> **WHAT IS REQUIRED**
An exact restatement of all the data is required, with the pictures left out.

> **PROVIDED MATERIAL**
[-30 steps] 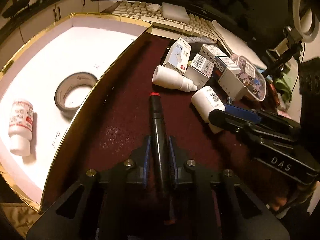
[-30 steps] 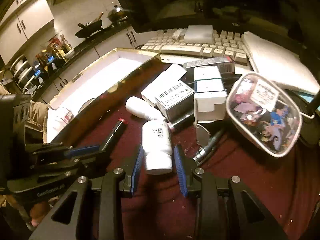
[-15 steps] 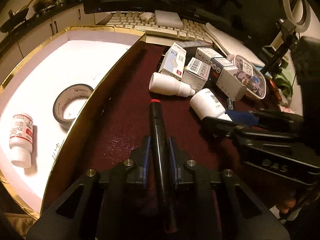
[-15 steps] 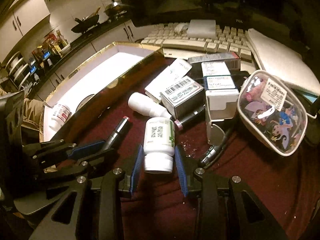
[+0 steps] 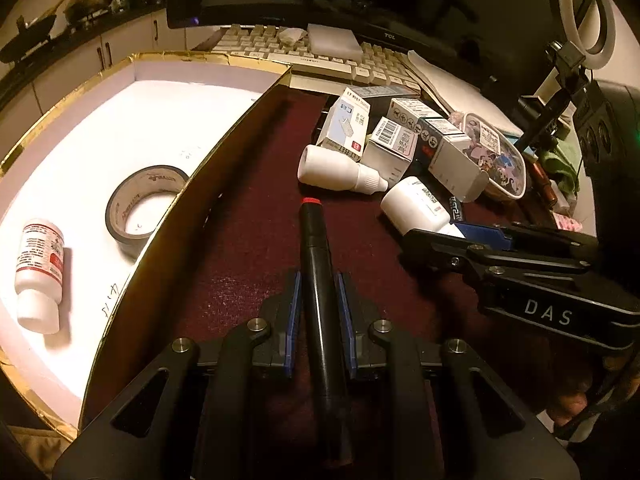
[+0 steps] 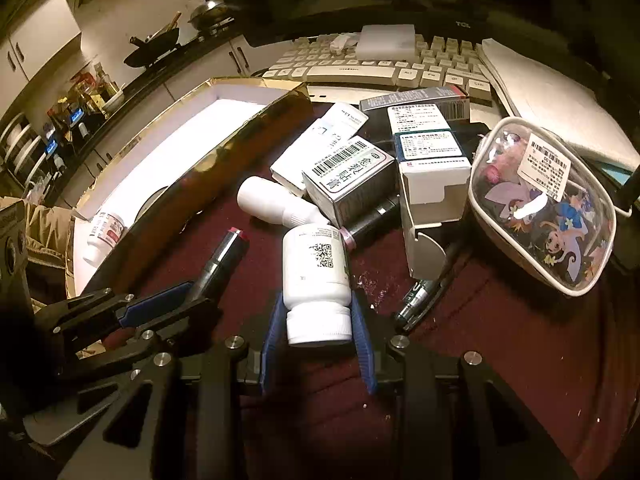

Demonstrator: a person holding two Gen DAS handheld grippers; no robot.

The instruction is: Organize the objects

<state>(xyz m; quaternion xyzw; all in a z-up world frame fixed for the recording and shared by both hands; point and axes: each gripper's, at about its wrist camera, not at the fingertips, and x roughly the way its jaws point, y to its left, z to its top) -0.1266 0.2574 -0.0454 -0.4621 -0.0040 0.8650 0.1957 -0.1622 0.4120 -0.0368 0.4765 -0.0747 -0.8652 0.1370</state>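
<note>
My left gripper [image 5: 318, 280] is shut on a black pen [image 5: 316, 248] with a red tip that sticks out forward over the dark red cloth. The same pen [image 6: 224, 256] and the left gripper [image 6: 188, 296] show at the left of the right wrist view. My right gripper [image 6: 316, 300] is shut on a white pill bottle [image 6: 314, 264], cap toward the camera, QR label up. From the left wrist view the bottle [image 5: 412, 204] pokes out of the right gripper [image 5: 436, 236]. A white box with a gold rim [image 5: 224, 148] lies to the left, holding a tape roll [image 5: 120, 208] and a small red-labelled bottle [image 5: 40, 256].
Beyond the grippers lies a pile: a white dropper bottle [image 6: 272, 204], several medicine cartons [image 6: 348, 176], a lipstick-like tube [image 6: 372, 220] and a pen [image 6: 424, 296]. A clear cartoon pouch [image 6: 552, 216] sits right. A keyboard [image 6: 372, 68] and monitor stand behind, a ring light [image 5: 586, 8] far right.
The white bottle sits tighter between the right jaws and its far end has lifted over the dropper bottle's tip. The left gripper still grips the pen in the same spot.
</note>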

> **PROBLEM SOLUTION**
[-30 steps] 
[-30 steps] 
[-15 steps] 
[-15 steps] 
[+0 steps] 
[+0 steps] 

Demonstrator: a person holding two Gen DAS handheld grippers; no robot.

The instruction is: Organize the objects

<state>(xyz m; quaternion xyzw; all in a z-up world frame fixed for the recording and shared by both hands; point and axes: each gripper's, at about its wrist camera, not at the fingertips, and x roughly the way its jaws point, y to its left, z to its top) -0.1266 0.2574 -0.0454 -0.4621 -0.0040 0.8650 0.1957 -0.1622 0.4120 -0.0368 0.4765 -0.0747 -0.8652 0.1370</state>
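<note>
My left gripper [image 5: 318, 280] is shut on a black pen [image 5: 316, 248] with a red tip that sticks out forward over the dark red cloth. The same pen [image 6: 224, 256] and the left gripper [image 6: 188, 296] show at the left of the right wrist view. My right gripper [image 6: 316, 300] is shut on a white pill bottle [image 6: 314, 264], cap toward the camera, QR label up. From the left wrist view the bottle [image 5: 412, 204] pokes out of the right gripper [image 5: 436, 236]. A white box with a gold rim [image 5: 224, 148] lies to the left, holding a tape roll [image 5: 120, 208] and a small red-labelled bottle [image 5: 40, 256].
Beyond the grippers lies a pile: a white dropper bottle [image 6: 272, 204], several medicine cartons [image 6: 348, 176], a lipstick-like tube [image 6: 372, 220] and a pen [image 6: 424, 296]. A clear cartoon pouch [image 6: 552, 216] sits right. A keyboard [image 6: 372, 68] and monitor stand behind, a ring light [image 5: 586, 8] far right.
The white bottle sits tighter between the right jaws and its far end has lifted over the dropper bottle's tip. The left gripper still grips the pen in the same spot.
</note>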

No further work remains on the exercise.